WHAT YOU HAVE TO DO.
The expected output is each line from the one containing "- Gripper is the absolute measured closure" to the last line of the data below, set down exactly, minus the pictures.

INFORMATION PROVIDED.
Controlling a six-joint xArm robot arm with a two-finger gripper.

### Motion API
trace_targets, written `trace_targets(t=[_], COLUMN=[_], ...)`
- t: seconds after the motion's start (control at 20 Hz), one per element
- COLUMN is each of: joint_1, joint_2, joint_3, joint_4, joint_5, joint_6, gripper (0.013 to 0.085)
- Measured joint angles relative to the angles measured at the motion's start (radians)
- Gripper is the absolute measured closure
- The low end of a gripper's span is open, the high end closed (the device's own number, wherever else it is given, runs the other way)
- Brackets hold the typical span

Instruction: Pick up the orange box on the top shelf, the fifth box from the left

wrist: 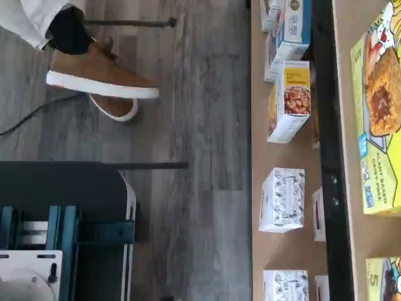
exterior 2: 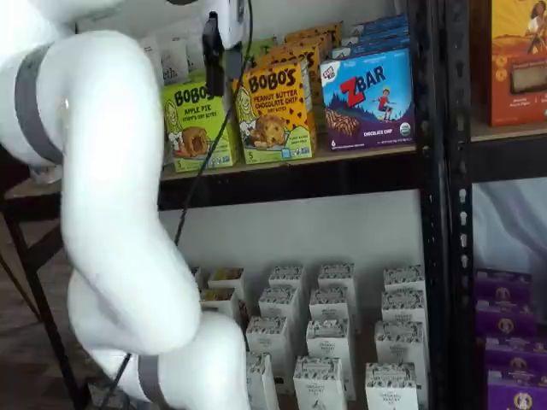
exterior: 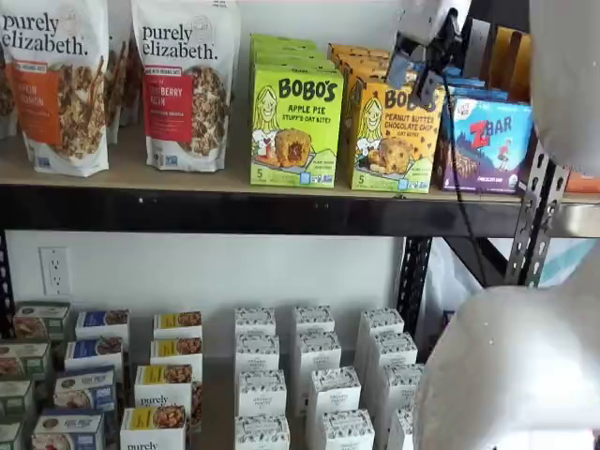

RESPONSE BOX.
- Gripper is the absolute measured closure
- The low end of a gripper's span is open, the high end closed (the device's own number, wherever else it is given, runs the other way)
- Brackets hold the typical span

Instruction: Pick up the orange box on the top shelf, the fifth box from the left

wrist: 
exterior 2: 
exterior: 

This exercise has now been finished.